▸ Directions: Each line of the material below is to be checked for "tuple"; the number of matching lines is the only output expected.

▸ Given data:
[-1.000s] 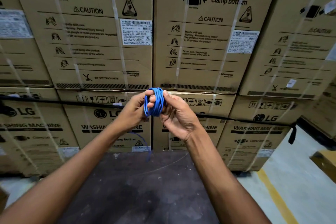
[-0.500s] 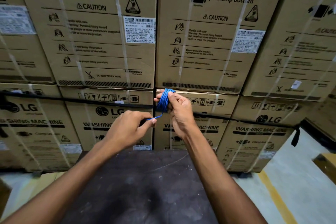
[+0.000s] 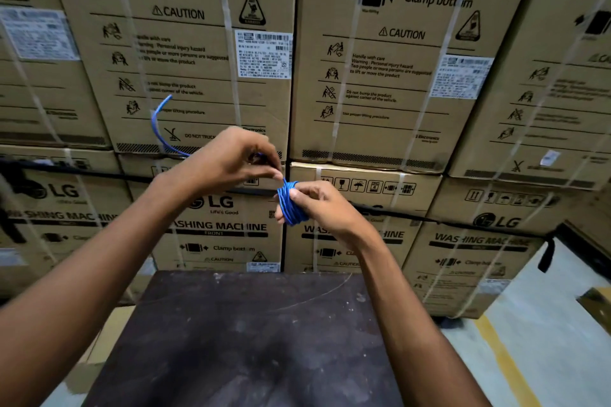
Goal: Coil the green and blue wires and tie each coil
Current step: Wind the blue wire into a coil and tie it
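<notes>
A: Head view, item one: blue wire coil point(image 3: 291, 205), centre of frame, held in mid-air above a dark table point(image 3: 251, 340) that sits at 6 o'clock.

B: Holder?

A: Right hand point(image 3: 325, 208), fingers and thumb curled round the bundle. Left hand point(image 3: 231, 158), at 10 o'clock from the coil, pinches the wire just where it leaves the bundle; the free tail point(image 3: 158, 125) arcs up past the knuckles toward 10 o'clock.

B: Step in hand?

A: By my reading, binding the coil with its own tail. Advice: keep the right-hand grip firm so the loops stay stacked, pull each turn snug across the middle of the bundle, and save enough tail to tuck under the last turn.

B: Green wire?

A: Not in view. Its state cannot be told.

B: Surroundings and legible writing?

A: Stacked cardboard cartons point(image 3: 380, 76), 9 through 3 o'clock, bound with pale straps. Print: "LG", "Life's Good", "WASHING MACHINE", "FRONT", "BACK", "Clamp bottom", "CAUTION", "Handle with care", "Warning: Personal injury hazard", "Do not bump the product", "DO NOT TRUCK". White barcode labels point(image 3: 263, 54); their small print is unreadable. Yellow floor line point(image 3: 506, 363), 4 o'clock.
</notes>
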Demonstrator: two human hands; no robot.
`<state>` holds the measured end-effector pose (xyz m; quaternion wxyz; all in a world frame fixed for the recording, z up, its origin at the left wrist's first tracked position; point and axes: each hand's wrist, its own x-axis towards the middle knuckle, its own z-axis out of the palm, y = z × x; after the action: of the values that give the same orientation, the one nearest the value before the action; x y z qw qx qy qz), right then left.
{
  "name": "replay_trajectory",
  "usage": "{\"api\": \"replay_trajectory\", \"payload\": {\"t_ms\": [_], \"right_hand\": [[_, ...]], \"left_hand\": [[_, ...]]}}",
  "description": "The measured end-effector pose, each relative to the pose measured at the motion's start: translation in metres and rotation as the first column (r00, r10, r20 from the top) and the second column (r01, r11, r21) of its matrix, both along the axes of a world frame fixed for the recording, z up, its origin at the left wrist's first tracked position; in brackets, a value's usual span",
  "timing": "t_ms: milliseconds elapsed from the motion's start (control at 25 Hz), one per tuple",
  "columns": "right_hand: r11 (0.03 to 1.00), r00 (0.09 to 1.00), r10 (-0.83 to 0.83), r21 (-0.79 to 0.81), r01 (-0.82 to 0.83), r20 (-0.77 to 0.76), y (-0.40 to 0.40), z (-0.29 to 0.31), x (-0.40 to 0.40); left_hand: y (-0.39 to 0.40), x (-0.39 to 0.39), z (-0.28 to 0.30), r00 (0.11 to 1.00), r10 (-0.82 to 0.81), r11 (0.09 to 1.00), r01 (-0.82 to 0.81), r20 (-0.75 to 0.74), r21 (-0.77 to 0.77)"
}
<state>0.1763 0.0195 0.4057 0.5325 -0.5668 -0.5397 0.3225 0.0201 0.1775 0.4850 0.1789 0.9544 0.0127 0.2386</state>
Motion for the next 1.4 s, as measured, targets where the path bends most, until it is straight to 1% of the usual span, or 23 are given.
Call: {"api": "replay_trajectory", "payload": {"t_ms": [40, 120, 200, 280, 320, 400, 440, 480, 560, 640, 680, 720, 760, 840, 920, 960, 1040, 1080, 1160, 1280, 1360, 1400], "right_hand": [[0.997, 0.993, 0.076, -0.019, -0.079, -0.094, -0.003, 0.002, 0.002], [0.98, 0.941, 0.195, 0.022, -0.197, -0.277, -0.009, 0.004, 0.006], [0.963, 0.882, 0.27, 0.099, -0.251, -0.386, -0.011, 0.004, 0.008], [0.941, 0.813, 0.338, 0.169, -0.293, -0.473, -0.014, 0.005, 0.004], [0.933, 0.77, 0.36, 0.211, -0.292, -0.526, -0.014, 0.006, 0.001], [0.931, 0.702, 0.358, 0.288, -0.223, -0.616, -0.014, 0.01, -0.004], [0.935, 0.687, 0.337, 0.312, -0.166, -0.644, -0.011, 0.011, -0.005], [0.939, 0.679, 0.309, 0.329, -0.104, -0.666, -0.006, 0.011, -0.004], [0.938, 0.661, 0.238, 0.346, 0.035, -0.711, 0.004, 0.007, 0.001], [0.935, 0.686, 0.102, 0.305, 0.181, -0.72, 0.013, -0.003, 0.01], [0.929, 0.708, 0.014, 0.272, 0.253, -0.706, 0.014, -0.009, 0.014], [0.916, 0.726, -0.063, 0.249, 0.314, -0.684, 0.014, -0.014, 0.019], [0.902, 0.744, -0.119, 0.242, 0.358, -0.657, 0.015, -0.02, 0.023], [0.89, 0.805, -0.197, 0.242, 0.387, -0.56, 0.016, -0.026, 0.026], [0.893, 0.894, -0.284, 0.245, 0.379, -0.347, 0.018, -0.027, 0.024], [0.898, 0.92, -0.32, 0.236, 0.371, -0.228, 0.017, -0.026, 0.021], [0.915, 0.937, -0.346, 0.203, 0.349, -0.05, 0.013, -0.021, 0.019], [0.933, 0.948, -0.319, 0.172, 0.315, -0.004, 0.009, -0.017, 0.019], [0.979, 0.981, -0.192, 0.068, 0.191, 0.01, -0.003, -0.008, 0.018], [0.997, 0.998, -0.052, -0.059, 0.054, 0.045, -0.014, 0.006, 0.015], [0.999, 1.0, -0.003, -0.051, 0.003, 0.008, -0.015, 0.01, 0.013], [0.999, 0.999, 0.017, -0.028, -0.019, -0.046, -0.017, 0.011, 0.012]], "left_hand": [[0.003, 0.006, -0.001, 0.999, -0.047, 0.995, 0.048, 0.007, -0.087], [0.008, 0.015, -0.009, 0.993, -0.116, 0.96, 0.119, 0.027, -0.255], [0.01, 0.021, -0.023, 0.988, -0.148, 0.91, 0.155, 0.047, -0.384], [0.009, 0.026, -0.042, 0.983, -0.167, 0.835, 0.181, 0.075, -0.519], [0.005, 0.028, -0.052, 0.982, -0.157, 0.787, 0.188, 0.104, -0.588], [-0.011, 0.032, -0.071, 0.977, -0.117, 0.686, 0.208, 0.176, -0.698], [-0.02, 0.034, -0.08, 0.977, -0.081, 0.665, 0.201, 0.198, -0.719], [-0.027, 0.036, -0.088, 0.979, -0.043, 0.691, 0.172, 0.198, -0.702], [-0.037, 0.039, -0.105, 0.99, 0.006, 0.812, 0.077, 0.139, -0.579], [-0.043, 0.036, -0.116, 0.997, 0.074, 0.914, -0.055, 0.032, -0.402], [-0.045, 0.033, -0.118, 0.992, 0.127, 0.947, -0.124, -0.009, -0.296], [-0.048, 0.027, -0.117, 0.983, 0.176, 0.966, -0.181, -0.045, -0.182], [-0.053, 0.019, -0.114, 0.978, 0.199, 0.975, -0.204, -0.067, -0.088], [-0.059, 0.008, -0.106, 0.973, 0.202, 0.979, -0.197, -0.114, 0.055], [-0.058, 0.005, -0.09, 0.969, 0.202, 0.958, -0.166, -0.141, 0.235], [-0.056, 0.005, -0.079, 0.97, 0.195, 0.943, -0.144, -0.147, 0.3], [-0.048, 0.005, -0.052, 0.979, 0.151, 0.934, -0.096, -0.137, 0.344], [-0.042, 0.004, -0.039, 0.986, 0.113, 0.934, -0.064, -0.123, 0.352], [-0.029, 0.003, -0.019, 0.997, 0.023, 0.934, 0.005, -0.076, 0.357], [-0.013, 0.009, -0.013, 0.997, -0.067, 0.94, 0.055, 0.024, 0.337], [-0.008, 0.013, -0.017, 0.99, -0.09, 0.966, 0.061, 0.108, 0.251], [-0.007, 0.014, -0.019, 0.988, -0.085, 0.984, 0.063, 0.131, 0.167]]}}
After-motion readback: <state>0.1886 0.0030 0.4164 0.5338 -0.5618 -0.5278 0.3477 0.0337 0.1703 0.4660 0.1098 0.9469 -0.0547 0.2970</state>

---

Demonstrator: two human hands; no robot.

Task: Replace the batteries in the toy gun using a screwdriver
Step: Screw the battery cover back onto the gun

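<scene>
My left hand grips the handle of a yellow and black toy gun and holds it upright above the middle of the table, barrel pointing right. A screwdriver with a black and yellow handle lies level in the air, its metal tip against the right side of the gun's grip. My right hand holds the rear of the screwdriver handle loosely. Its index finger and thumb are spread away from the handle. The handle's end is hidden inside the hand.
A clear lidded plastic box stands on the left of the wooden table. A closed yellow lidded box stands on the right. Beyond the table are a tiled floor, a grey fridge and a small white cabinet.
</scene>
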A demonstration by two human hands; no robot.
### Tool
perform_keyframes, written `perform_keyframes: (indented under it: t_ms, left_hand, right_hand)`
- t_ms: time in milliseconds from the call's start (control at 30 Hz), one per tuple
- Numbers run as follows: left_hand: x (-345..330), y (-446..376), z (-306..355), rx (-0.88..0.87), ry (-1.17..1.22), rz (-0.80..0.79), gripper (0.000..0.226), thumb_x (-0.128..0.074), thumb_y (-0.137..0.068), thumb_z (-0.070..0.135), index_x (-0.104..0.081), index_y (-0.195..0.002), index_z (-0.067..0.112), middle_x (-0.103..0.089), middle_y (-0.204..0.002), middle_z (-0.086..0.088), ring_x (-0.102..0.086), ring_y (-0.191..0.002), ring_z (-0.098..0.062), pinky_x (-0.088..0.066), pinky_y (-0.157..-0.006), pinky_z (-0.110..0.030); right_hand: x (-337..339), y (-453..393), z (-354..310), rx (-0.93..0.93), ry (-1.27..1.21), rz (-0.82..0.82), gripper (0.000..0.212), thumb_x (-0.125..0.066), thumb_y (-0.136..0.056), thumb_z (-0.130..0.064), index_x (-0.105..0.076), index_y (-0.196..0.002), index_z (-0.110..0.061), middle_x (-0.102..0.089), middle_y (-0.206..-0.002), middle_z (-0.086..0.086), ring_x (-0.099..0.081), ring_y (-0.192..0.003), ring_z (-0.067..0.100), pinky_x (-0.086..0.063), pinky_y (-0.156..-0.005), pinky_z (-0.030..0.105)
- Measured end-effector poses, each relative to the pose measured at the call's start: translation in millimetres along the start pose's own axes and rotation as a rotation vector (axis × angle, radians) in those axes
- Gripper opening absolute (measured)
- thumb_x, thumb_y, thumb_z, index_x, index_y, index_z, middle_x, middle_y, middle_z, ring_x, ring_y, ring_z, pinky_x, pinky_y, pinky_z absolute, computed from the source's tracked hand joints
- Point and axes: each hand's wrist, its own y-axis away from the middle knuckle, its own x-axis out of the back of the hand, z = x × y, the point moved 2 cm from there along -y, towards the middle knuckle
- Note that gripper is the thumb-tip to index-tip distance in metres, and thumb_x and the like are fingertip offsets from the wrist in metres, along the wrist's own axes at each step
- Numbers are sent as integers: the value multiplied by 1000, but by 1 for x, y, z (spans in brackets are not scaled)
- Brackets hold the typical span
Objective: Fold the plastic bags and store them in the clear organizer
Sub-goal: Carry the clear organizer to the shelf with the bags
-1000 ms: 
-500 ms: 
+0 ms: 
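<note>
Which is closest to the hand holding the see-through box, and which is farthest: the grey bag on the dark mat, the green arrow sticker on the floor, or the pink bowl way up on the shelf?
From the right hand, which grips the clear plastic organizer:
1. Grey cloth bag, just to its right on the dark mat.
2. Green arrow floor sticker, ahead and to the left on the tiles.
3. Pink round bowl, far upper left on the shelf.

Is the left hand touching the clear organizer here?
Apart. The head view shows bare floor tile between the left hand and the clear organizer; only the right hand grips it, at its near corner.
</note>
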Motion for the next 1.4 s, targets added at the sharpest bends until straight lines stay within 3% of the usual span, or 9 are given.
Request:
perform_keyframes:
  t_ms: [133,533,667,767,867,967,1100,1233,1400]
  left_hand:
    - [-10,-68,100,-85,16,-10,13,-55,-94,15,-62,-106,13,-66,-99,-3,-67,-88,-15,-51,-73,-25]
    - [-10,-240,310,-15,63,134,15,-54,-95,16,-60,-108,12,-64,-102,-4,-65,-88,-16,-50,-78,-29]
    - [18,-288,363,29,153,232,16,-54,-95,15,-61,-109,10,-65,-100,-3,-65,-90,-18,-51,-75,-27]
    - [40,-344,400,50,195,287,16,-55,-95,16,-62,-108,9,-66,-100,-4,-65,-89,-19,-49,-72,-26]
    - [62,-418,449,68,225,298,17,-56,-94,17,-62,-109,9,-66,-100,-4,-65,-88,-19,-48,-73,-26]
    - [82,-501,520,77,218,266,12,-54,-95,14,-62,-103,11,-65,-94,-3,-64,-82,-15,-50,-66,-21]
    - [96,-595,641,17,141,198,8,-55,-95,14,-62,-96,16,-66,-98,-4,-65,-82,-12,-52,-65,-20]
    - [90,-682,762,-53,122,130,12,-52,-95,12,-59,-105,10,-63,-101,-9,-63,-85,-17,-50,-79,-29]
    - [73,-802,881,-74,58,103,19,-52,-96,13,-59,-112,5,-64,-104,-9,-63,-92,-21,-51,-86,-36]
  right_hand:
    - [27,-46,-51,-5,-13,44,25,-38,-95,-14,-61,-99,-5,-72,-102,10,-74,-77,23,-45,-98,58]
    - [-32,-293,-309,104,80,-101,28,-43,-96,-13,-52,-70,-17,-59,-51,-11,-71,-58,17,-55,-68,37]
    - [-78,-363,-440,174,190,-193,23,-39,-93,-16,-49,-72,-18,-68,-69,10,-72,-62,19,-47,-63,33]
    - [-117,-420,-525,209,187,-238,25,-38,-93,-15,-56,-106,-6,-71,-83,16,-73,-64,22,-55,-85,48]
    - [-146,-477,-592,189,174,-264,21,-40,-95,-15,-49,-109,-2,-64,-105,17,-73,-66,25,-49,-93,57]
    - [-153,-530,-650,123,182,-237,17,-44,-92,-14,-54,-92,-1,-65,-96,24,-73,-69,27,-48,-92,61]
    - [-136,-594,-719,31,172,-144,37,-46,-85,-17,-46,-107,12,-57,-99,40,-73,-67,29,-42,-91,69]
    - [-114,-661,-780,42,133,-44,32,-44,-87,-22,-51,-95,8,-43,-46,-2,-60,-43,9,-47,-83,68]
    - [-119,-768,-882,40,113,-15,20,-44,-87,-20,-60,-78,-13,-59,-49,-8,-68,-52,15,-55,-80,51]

▸ Answer box: 2